Enzyme properties and performance on the processes described
above are strongly influenced by the concentration of both
substrates and products. If the enzyme is immobilized in a very
hydrophobic (e.g., supports made of divinylbenzene)50 or
hydrophilic environment (e.g., polymeric beds anchored to
the support surface, formed by polyethylenimine or dextran-
sulfate), some partition of the substrates may be expected.8,14
A positive partition of the substrates may have some beneficial
effects on the enzyme performance, e.g., the enzyme may be
saturated for longer periods of time by the preferred substrate
in dynamic resolutions or by the nucleophile in kinetically
controlled processes. A partition of the product that will
reduce the product concentration around the enzyme may be
positive in a kinetically controlled process, by reducing the
hydrolysis of the product and increasing the maximum yields.46
In some cases, inhibitions caused by the products may be also
relevant for the final results (e.g., after hydrolysis of the
preferred isomer, the product may be an effective inhibitor
of the hydrolysis of the undesired isomer). Thus, some partition
of substrates and/or products from the immobilized enzyme
environment in the right direction may greatly improve enzyme
performance, and this may be achieved without really affecting
enzyme conformation but just altering the availability of the
different compounds involved in the reaction.

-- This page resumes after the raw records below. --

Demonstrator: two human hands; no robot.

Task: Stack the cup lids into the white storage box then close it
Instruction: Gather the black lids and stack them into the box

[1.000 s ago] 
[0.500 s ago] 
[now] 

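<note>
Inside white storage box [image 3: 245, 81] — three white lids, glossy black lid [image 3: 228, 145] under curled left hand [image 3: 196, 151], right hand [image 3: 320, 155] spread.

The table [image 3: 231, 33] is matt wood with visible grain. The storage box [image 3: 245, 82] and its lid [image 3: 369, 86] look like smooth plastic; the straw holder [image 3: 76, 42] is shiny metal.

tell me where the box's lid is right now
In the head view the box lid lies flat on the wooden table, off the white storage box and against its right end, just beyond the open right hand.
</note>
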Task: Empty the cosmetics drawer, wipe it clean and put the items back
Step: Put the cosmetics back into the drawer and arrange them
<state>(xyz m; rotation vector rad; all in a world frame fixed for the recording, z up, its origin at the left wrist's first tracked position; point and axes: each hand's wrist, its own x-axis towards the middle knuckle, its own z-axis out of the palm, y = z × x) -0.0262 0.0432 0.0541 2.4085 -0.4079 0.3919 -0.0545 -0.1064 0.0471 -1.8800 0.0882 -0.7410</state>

Enzyme properties are also governed by the experimental
conditions, and the nature of the support may promote some
partition on the components of the medium. This is very clear
in the presence of organic solvents. If the enzyme is in a highly
hydrophilic polymeric bed,8,14 the concentration of solvent
around the enzyme will be lower than that in the reaction
medium. If this lower concentration of organic solvent improves
enzyme performance (e.g., producing a higher selectivity or
specificity), after immobilization we can detect an improvement
in the enzyme performance in the reaction.45 This will not be a
consequence of changes in the enzyme structure, but will be due
to changes in the reaction conditions under which the enzyme
operates. In any case, the final effect will be an improvement in
enzyme performance in this kind of processes.
3.3 Immobilization of mixtures of enzymes
In some instances, commercial preparations of enzymes or the
crude extract obtained in a laboratory contain several enzymes
that are able to catalyze a similar reaction.51–53 Although this
is not an ideal situation, many researches have been carried
out using this mixture of enzymes. In some instances, it is
difficult to even detect the presence of the contaminant enzyme
that may be in trace amounts but being very active versus some
specific substrates (e.g., chymotrypsinogen B in preparations
of porcine pancreatic lipase).51 In others the microorganism
produces a collection of isoforms (e.g., the isoforms of lipases
in Candida rugosa).54 The properties observed using these
crude preparations will be the average of the whole mixture
of enzymes able to catalyze the target reactions (and will
depend on the exact batch).
Upon immobilization, several factors may decrease the
relevance in the reaction for some of the enzymes. First, not
all enzymes will become immobilized on all supports, and
either by chance or on purpose (e.g., when immobilization is
designed to associate immobilization and purification of the
target enzyme) the contaminant enzyme may not become
immobilized on the support.51 If the enzyme that did not
become immobilized on the support is the one having the
poorest performance in the process, we can observe an
improvement in the results obtained using the immobilized
Fig. 16 General scheme of acidolysis.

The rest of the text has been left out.